In the Middle East and Central America, Bush has been a willing prisoner of antiquated and ineffectual formulas. His apparent enthusiasm for CIA covert activities and his acquiescence in the Iran-contra divagations are not promising omens. During his brief period as head of the CIA, he sponsored the famous evaluation of Soviet military power by a group of outside experts called Team B. The result was to promote the idea that a “window of vulnerability” threatened the US; it took several years and billions of dollars in unnecessary expenditures before the Scowcroft Commission showed that no such window had been opened. When confronted with determined advocates of hard-line policies, Bush’s attitude has seemed one of genial pliability.

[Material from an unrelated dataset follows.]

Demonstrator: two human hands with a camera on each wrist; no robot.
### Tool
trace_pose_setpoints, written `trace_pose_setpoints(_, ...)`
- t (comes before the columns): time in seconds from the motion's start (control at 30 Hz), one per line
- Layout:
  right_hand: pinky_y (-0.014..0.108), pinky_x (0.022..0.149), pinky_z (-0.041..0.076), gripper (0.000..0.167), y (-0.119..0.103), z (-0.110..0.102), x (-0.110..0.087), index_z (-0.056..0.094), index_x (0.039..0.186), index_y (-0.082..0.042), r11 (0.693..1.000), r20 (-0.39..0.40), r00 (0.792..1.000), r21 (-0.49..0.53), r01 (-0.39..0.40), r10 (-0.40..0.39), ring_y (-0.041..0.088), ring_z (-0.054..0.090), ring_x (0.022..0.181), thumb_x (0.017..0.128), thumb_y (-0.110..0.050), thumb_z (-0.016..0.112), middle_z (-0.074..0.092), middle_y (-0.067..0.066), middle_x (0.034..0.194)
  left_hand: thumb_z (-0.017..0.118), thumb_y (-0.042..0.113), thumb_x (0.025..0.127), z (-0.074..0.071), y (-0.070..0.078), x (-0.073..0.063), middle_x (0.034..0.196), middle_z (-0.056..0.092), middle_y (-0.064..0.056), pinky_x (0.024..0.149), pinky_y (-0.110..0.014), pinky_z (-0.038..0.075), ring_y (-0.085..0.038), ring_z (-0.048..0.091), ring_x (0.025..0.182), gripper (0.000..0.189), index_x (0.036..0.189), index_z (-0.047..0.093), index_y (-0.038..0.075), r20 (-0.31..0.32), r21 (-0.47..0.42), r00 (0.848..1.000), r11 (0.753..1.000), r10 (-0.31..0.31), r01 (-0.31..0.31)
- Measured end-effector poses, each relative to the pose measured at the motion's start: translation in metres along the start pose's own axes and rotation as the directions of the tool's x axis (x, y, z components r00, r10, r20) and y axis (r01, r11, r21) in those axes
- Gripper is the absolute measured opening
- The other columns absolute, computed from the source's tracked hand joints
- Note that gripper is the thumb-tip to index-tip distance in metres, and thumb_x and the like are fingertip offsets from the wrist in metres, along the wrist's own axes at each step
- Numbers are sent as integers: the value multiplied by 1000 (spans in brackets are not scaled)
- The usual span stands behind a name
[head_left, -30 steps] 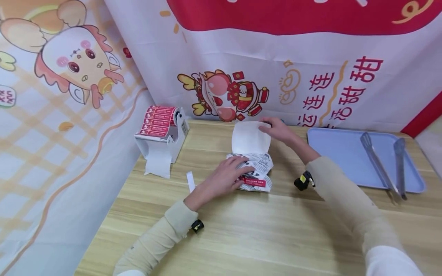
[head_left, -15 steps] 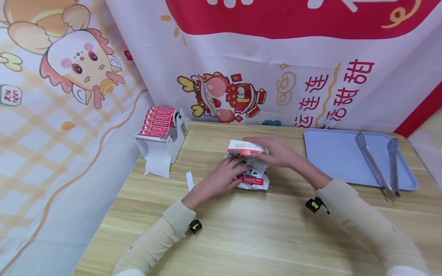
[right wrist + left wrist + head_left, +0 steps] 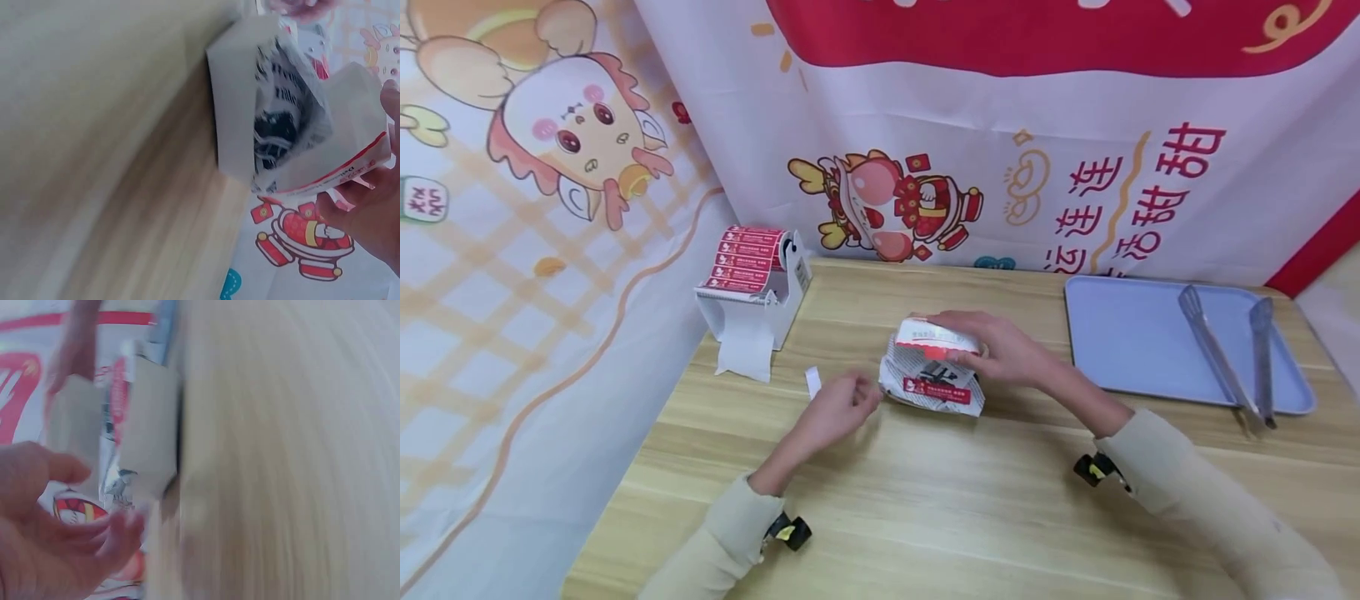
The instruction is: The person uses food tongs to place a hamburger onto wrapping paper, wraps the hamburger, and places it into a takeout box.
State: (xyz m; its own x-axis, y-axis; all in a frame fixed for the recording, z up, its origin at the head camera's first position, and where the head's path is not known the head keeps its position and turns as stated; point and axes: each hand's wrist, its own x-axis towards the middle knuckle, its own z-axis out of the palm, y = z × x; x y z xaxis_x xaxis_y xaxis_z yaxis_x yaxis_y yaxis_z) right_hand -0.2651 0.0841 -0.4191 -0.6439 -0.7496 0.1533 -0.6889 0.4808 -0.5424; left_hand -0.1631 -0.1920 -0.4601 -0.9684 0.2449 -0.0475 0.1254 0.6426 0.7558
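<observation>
A white paper clamshell box stands on the table with its lid half lowered. Inside lies a packet in newsprint-patterned paper, with a red label on it. My right hand grips the lid, its thumb and fingers on either side of it, as the right wrist view shows. The box's lower part rests on the tabletop. My left hand is just left of the box, fingers loosely bent and holding nothing. The left wrist view is blurred, with the box side beyond the fingertips.
A label dispenser with a roll of red stickers stands at the back left. A small white paper strip lies near my left hand. On the right are a blue tray and metal tongs.
My right hand has swung the lid forward and down over the packet. My left hand has come off the packet and moved left. The label on the packet shows more fully.
</observation>
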Motion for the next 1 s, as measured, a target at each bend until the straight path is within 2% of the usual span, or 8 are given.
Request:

The Republican right wing, in exchange for its support during the campaign, will not hesitate to present Bush with a bill, and that bill includes the development of SDI. Sharing power with a Democratic Congress will not easily allow for bold moves abroad. Four years of fumbling or timidity—even if economic disaster is avoided at home—would diminish America’s authority and influence abroad even more. Above all, they would mean missing opportunities that may not arise again. The US, although weakened, still has the capacity to steer the rest of the world toward a less violent, more diverse, and more cooperative order. Whether it can do so will depend on whether it faces frankly the domestic problems neglected or created by the Reagan politics of illusion—particularly the problems of an economy floating on a pool of foreign debt—and whether Bush and those around him can break away from the bipolar cold war assumptions that have shaped their views so far.

Lessons for Liberals

Christopher Jencks

Taken one at a time, elections always send ambiguous messages. Some have attributed Dukakis’s defeat to his inept campaign staff or his reluctance to take the initiative last summer, or to his failure to run an ideological campaign that portrayed George Bush as a champion of the rich. Many believe that the Democrats needed a more charismatic leader, or that the Republicans were unbeatable so long as the economy was growing and the nation was at peace.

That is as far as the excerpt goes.